= Norwegian Banks' Guarantee Fund =

The Norwegian Banks' Guarantee Fund (Bankenes sikringsfond) administers the country's deposit guarantee scheme, which guarantees deposits in Norwegian banks. The Norwegian Banks' Guarantee Fund is regulated by the Act on the Norwegian Banks’ Guarantee Fund of 23 March 2018 and the Financial Institutions Act of 10 April 2015, Chapter 19 and Chapter 20. The fund was established on 1 July 2004 following a merger of the Commercial Banks' Guarantee Fund and the Savings Banks' Guarantee Fund. The Savings Banks' Guarantee Fund has a history dating back to 1921, when the guarantee scheme was a voluntary scheme.

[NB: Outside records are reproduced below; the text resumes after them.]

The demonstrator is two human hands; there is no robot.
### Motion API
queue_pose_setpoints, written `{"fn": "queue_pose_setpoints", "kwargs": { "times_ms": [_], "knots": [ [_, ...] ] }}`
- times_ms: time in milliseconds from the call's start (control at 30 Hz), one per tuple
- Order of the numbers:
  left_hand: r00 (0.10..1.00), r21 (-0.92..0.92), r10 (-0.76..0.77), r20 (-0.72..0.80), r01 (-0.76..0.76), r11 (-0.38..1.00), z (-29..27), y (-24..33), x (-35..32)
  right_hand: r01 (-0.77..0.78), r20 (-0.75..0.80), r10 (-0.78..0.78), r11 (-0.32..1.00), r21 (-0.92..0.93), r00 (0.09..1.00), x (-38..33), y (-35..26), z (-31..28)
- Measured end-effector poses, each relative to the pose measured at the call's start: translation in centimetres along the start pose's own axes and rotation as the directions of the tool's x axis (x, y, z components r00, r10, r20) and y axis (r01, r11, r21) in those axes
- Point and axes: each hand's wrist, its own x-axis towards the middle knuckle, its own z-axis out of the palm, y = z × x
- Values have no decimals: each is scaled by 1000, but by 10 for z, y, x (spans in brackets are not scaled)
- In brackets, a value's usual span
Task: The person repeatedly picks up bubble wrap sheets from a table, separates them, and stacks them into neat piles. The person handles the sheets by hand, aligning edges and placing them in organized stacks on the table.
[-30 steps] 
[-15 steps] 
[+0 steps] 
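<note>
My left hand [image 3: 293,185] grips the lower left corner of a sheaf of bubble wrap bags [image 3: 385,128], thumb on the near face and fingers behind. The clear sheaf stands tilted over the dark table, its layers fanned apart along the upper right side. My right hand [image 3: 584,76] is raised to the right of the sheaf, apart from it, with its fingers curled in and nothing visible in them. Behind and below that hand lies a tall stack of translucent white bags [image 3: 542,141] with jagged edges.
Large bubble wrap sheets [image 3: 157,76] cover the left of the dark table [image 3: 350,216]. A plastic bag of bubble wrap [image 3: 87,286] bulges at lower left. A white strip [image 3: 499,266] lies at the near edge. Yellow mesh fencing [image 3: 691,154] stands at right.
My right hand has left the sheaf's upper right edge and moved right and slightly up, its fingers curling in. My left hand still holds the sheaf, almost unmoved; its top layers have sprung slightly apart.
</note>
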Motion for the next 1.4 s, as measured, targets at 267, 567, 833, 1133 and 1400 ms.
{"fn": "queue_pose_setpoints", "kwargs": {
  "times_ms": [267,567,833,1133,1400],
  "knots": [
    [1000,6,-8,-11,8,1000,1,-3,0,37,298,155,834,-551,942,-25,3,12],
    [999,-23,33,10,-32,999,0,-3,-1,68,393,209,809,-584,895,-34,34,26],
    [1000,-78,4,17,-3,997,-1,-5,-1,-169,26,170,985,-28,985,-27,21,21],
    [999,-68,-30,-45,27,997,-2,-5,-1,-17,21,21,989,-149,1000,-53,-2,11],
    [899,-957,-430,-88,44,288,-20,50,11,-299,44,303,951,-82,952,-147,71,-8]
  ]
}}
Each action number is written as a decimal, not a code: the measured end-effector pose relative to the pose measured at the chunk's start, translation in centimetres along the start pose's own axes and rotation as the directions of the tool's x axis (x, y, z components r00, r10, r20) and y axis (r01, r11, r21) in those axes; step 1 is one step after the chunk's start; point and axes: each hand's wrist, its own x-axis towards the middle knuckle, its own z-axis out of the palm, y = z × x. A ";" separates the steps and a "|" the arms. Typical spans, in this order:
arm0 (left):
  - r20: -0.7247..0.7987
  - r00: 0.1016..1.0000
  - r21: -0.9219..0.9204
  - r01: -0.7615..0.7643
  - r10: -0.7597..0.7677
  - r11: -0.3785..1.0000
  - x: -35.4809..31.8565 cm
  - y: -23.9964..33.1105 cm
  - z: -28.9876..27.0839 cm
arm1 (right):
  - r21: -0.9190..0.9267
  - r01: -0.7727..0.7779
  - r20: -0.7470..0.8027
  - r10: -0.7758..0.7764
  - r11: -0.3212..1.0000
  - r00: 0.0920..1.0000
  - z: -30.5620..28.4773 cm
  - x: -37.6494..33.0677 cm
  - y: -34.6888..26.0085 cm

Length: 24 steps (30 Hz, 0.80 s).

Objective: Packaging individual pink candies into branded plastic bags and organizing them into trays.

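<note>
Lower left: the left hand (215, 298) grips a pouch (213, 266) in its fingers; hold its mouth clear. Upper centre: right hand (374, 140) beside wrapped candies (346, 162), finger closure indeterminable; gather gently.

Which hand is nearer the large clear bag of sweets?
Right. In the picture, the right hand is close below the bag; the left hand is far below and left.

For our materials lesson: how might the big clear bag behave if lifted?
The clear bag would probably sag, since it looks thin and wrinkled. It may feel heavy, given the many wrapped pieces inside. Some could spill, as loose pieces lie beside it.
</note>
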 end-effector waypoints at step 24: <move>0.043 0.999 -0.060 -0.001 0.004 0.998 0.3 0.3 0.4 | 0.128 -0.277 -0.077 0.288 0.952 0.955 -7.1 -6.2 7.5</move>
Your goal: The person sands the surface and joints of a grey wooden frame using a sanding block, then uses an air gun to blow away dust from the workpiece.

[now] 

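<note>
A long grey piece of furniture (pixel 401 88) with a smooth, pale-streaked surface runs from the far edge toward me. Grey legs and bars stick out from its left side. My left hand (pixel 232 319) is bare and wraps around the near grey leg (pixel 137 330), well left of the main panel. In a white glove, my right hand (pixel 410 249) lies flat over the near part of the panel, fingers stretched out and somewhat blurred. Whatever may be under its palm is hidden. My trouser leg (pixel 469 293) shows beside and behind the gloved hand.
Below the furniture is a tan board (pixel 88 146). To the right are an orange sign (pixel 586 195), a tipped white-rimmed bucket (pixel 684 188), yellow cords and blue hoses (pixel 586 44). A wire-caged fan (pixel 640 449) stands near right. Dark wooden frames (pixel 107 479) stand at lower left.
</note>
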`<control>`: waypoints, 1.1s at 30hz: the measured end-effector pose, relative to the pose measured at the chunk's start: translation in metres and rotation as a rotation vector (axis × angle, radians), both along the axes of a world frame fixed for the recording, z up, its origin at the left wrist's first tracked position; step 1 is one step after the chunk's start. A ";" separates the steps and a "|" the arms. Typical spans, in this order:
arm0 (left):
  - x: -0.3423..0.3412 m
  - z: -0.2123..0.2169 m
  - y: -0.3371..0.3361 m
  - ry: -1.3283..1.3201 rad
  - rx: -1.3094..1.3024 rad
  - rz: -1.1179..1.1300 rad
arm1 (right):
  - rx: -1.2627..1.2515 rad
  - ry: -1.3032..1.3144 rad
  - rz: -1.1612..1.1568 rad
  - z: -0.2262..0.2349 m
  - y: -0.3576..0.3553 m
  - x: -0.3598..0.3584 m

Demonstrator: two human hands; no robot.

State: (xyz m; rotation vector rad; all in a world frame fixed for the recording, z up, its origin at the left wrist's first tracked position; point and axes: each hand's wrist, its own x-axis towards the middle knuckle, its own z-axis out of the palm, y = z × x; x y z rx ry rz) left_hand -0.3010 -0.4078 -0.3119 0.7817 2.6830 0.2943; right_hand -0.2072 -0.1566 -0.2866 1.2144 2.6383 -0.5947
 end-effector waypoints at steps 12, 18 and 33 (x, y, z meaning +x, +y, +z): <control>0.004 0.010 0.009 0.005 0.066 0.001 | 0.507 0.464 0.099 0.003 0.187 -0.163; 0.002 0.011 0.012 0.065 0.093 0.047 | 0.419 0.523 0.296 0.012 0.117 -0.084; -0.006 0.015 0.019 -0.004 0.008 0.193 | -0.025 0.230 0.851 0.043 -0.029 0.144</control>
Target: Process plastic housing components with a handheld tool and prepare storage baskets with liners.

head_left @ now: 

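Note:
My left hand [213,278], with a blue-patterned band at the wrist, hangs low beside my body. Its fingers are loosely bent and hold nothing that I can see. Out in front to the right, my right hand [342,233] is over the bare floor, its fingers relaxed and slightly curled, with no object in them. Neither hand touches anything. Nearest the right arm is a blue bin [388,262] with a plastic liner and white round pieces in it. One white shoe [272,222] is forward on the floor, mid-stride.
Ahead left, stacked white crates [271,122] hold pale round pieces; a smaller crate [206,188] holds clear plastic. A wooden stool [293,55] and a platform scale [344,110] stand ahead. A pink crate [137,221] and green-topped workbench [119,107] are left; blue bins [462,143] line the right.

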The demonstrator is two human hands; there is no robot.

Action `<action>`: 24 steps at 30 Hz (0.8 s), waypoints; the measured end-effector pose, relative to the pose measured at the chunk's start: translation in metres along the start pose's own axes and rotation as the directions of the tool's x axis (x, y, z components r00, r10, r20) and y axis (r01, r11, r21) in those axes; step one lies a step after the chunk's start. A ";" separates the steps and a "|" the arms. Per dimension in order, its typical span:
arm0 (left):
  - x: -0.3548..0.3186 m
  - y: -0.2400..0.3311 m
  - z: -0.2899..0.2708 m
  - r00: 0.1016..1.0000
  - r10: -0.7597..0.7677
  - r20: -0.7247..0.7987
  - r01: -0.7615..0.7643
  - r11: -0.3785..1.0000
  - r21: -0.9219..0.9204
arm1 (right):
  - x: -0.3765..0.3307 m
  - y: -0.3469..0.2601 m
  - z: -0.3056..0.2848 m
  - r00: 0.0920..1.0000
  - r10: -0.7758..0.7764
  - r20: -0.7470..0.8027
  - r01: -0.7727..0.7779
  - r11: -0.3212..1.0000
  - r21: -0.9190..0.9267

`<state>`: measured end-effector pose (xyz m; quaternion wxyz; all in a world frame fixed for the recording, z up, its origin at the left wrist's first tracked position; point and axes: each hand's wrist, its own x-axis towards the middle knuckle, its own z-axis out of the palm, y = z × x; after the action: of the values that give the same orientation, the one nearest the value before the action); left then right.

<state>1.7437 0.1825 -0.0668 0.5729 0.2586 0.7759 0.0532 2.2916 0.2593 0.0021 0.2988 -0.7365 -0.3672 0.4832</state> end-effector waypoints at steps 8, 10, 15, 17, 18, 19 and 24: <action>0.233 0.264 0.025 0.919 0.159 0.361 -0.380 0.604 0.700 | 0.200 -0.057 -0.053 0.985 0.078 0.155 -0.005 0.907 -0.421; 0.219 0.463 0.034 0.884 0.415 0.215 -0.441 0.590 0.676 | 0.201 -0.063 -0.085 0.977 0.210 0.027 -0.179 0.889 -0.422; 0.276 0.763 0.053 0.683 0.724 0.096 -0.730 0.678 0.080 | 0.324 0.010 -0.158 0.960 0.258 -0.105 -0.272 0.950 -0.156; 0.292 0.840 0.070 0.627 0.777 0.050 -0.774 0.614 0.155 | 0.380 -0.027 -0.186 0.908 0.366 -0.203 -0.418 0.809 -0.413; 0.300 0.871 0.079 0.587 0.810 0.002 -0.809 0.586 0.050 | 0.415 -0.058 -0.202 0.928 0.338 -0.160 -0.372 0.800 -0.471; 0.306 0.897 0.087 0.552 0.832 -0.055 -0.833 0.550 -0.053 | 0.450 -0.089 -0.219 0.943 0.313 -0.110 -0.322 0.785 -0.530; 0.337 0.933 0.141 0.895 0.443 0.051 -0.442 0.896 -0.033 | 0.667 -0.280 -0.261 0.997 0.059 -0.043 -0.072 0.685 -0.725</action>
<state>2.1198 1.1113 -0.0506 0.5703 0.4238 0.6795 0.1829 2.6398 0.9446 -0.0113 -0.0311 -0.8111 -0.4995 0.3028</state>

All banks holding a Norwegian banking license are compulsory members of the Norwegian Banks' Guarantee Fund, while membership is optional for branches of foreign banks. The deposit guarantee covers deposits up to 2 million Norwegian kroner per depositor per member bank. If a client has deposits in several banks, the limit of 2 million Norwegian kroner applies to each of the banks. Whether the depositor is a private person, or a legal person is nonessential. The guarantee amount is paid to the customer within seven working days after the Ministry of Finance has decided that the bank shall be liquidated.

The deposit guarantee has some exceptions, including deposits from other credit institutions and from public authorities. Deposits deriving from dividends in transactions which, according to a final judgment, are in breach of the legislation on money laundering or financing of terrorist activities are also not covered by the deposit guarantee.

All banks domiciled in the EEA area have schemes that secure the deposits. From 1 January 2011, the deposit coverage level in the EU was harmonized to 100,000 euros.